Langes Tauziehen um die Befreiung des Inselflugverkehrs von der Luftverkehrsteuer hat sich gelohnt
Ich möchte mich ausdrücklich für unsere konstruktive und erfolgreiche Zusammenarbeit innerhalb der FDP-Fraktion und darüber hinaus über das erfreuliche Zusammenstehen der hiesigen Bundestagsabgeordneten bedanken, was letztlich zum Beschluss im Deutschen Bundestag geführt hat, die Inselflieger in Niedersachsen von der geplanten Luftverkehrsteuer auszunehmen. Ende Oktober haben wir uns endgültig gegen eine Besteuerung der Flüge von und zu den Ostfriesischen Inseln ausgesprochen.Die von der Bundesregierung geplante Luftverkehrsabgabe soll die Umwelt entlasten und Geld in die leere Bundeskasse spülen. Im Blick hatte man dabei eigentlich die Kunden der großen Fluggesellschaften, traf aber auch die Menschen, die zu den ostfriesischen Inseln fliegen. Die Flüge hätten sich nach den ersten Planungen um bis zu 40 Prozent verteuert.
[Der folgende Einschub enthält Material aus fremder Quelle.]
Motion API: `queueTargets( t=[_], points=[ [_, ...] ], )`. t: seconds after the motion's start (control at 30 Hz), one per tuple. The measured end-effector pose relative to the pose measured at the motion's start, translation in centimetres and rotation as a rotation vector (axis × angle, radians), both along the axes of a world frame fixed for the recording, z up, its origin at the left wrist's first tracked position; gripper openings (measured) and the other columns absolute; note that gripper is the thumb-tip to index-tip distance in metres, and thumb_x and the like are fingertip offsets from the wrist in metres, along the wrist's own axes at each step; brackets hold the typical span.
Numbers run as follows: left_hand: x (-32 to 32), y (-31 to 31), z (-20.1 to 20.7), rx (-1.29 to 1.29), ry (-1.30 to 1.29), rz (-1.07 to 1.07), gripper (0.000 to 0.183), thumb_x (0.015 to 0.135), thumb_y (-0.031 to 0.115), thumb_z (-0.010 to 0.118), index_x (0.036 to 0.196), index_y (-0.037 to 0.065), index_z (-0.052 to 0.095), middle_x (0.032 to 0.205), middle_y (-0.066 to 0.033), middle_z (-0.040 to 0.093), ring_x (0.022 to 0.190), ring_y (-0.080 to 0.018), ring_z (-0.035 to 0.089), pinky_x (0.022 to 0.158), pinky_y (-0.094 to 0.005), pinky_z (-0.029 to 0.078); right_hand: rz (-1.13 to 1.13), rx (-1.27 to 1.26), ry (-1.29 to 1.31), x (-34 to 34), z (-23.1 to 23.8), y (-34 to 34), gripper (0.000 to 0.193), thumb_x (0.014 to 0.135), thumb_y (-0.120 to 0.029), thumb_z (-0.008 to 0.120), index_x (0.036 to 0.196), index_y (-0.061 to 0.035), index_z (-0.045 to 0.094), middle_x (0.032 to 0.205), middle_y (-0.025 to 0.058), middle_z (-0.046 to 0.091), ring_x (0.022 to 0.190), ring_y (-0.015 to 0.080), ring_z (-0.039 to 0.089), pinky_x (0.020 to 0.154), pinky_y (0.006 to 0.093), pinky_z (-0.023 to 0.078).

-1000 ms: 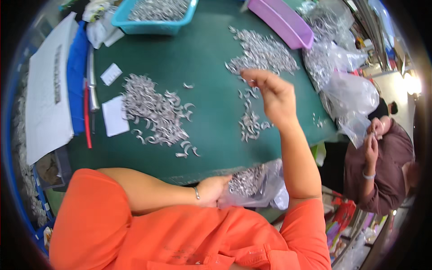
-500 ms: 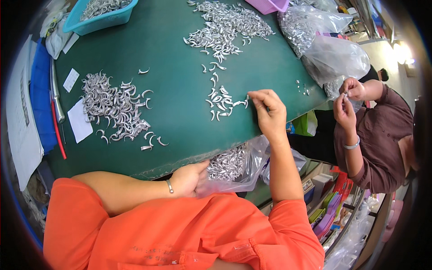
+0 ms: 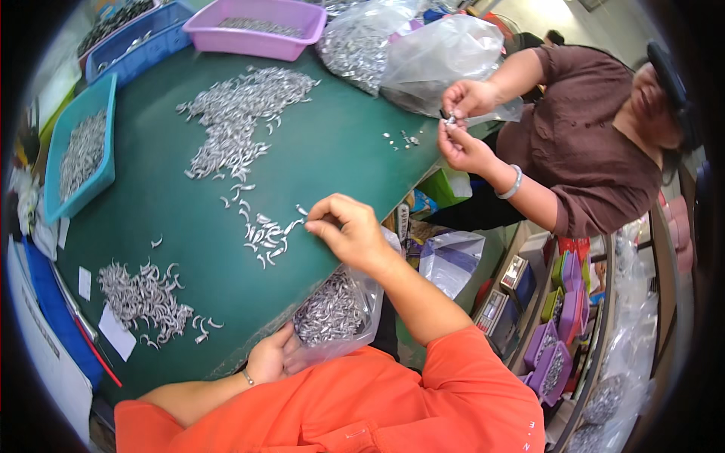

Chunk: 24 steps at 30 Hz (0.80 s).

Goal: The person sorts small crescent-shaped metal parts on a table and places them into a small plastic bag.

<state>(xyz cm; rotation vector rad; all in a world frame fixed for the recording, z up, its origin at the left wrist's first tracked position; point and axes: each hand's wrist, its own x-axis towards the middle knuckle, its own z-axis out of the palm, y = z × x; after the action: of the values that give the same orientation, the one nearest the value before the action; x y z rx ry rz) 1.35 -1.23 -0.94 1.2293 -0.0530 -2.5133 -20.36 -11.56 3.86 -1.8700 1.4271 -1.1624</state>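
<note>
My right hand (image 3: 349,232) is over the green table, thumb and forefinger pinched on the end of a small curved silver metal piece. Beside those fingertips lies a small cluster of the same curved metal pieces (image 3: 266,235). At the table's near edge, my left hand (image 3: 273,355) is closed on the rim of a clear plastic bag (image 3: 362,332). Many such pieces fill the bag, just below the tabletop; some of the left fingers are hidden by it. A large heap of pieces (image 3: 234,124) spreads farther back, and another heap (image 3: 143,298) lies at the left.
A turquoise basket (image 3: 109,162), a blue basket (image 3: 162,38) and a pink basket (image 3: 204,34) line the far edges. Filled plastic bags (image 3: 434,57) stand at the back. On the right, a co-worker (image 3: 574,128) holds a small item in both hands. Shelves with purple bins (image 3: 540,355) stand lower right.
The whole view has turned toward the right, so the table and heaps appear farther left and the co-worker shows more fully. My hands keep nearly the same places at the cluster and bag.
</note>
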Motion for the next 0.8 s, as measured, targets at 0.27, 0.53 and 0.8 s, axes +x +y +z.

Nach Einsprüchen der ostfriesischen Bundestagsabgeordneten aller Parteien sind erste Änderungen an der Gesetzesvorlage vorgenommen worden. So sind die Insulaner sowie die hoheitlichen Flüge - wenn beispielsweise Schornsteinfeger auf die Inseln müssen - von der Steuer ausgenommen worden.

In der letzten Phase ging es noch darum, ob Touristen zur Kasse gebeten werden.
Nach intensiven Gesprächen innerhalb der FDP Fraktion ist es mir und uns gelungen, meinen Parteifreund Patrick Döring zu überzeugen, bei den Inselverkehren alle Kleinflieger unter 5,8 Tonnen bis zu einer Flugstrecke von 100 km von der Luftverkehrssteuer zu befreien. Entscheidende Forderungen konnte Döring im Ausschuss für Verkehr am 28. September platzieren und mit der Zustimmung der Mitglieder durchsetzen. Die Haushälter Claudia Winterstein und Otto Fricke haben dieses Papier zur Grundlage der Verhandlungen mit der CDU/ CSU gemacht und letztlich auch in diesem entscheidenden Gremium Zustimmung erworben.